In how many lines of the listing does the word "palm" appear? Reply with the number only.

★ ★ ★ ★

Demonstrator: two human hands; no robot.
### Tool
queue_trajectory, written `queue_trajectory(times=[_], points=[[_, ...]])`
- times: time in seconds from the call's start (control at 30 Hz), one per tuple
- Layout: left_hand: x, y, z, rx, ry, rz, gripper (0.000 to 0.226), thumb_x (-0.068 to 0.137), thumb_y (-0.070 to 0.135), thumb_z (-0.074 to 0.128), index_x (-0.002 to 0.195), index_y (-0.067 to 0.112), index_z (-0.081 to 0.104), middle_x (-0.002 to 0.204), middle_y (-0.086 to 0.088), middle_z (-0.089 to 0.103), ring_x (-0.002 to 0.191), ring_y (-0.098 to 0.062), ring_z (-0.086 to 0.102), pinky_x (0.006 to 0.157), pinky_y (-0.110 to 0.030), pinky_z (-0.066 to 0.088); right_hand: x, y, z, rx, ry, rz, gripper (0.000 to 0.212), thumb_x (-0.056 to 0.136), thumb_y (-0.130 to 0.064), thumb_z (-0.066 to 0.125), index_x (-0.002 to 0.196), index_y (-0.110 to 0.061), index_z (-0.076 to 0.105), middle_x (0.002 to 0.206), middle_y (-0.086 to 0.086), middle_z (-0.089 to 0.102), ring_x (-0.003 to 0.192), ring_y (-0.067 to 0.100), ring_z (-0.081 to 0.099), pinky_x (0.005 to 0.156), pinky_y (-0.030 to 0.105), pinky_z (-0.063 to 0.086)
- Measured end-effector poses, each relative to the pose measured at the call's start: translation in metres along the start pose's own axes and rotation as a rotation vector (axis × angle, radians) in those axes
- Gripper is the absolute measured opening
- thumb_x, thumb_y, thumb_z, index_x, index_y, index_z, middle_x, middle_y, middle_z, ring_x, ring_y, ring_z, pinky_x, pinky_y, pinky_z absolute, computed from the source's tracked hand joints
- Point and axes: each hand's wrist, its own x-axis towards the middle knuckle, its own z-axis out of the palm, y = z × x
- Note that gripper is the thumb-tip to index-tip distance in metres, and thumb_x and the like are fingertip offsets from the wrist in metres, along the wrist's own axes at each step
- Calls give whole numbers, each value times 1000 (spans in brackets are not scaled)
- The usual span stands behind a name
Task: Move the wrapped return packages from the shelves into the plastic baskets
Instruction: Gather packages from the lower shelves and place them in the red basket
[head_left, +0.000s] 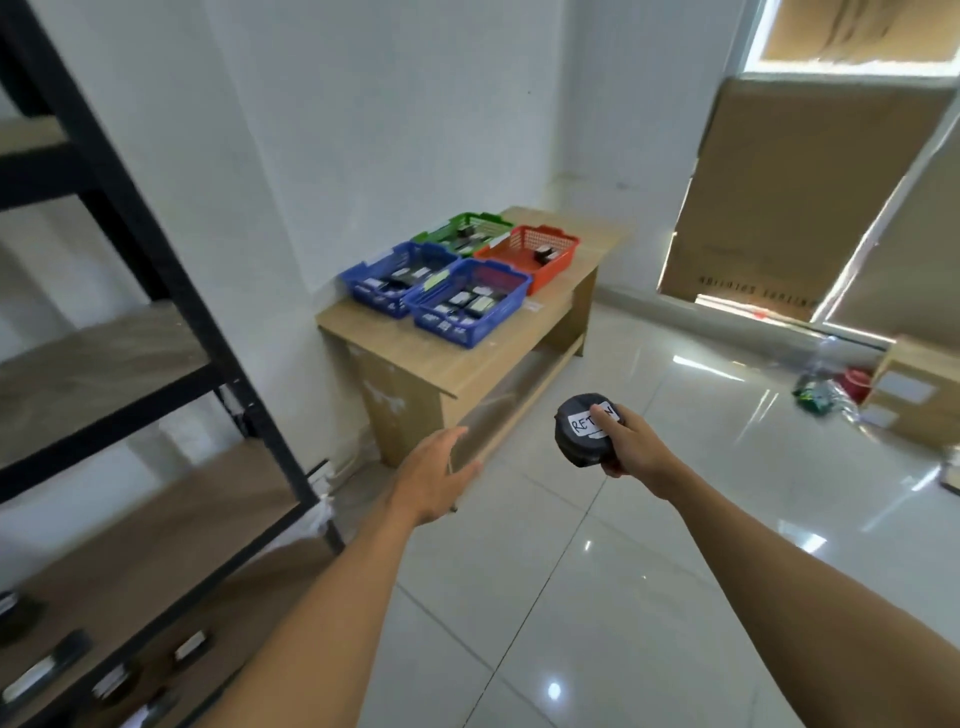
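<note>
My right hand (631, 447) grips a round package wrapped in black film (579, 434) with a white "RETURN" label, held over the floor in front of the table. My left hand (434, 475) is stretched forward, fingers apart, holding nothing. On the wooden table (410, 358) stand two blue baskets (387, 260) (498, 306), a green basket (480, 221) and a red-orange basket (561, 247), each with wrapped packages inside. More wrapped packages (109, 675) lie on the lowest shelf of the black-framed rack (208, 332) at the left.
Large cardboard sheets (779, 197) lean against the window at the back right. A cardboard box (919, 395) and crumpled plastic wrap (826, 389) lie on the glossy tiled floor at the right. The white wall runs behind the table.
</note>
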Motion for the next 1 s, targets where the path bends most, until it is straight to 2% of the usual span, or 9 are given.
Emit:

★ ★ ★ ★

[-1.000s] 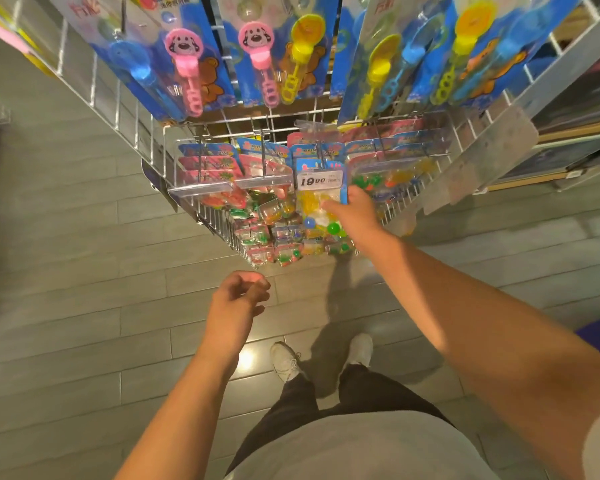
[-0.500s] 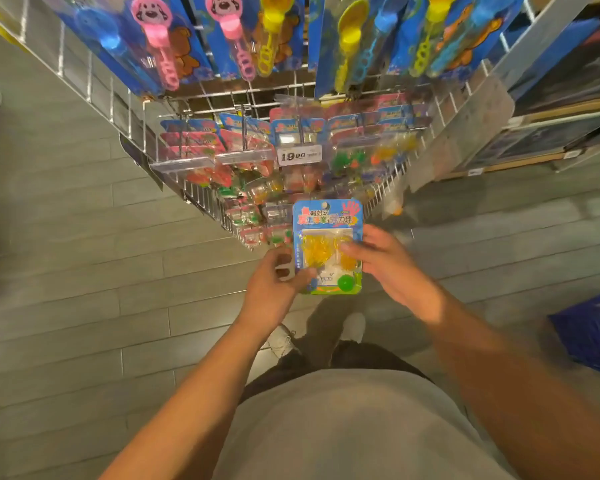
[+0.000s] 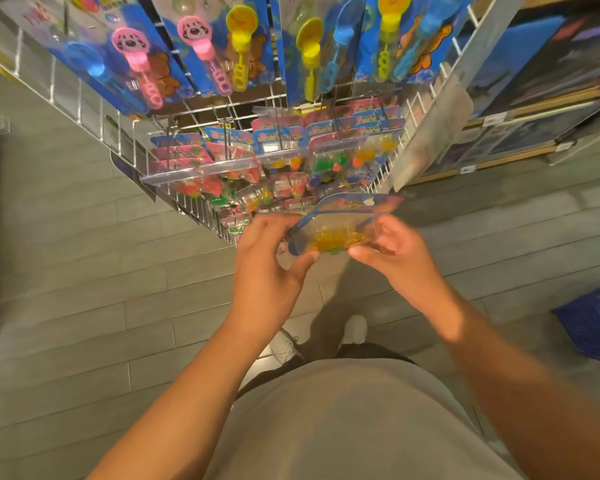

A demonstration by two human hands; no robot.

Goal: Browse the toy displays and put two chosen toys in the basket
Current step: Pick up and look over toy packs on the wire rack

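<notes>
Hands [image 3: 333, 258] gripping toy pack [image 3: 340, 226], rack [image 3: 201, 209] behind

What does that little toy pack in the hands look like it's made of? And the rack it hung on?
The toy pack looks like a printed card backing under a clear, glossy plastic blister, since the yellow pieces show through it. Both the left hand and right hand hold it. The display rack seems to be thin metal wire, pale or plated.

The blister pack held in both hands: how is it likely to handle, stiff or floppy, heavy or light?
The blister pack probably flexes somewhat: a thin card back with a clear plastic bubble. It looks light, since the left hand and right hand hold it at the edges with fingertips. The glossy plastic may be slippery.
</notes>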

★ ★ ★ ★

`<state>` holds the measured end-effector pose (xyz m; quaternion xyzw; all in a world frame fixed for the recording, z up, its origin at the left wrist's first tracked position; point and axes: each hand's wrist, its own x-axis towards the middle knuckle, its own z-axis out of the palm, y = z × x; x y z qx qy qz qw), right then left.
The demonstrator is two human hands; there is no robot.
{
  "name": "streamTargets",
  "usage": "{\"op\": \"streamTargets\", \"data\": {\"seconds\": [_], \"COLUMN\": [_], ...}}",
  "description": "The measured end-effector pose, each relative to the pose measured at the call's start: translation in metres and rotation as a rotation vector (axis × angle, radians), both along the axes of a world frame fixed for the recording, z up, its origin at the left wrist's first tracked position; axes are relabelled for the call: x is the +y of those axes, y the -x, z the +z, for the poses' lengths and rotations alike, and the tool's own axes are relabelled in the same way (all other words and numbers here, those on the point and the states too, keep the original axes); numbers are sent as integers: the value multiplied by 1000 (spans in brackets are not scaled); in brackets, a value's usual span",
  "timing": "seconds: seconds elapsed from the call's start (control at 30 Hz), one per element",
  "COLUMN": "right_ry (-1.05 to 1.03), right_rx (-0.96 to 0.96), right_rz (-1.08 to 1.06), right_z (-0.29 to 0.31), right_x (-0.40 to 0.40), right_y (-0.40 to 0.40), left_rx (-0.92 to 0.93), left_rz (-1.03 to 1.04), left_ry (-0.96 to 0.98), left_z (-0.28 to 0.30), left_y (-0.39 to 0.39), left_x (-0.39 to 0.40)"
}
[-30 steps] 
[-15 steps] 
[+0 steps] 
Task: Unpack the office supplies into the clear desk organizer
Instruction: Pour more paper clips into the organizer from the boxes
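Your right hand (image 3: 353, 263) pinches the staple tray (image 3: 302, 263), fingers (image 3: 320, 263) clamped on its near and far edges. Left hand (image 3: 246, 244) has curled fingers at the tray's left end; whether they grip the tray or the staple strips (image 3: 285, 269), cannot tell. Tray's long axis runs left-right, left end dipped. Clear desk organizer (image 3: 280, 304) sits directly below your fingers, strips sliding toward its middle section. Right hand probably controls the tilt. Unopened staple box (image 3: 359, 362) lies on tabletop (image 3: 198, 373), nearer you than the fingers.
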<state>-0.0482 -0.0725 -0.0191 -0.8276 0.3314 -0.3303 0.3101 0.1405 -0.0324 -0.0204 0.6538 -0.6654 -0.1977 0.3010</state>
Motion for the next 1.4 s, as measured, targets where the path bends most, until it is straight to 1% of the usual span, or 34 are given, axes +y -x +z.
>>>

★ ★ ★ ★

SOLUTION TO THIS PROBLEM: 2